The number of lines below that contain the word "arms" is all that the answer should hold.

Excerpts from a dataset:
⁂

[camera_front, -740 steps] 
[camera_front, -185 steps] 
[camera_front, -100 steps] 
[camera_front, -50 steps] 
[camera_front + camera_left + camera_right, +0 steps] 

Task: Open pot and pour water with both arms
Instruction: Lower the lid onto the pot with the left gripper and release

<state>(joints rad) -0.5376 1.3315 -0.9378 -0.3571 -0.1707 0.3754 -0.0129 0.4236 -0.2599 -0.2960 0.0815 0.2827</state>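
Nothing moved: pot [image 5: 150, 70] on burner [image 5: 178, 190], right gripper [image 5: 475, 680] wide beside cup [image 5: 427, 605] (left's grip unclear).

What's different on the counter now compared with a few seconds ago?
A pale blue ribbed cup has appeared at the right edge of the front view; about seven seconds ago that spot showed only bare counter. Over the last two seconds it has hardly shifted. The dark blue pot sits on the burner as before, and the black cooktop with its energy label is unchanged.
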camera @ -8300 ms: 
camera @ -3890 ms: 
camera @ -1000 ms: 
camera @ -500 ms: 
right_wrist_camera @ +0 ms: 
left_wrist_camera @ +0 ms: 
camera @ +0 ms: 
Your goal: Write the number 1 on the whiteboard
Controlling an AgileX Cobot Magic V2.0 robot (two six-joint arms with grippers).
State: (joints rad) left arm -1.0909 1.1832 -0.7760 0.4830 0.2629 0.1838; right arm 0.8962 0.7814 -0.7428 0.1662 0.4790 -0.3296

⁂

• [Exercise answer]: 2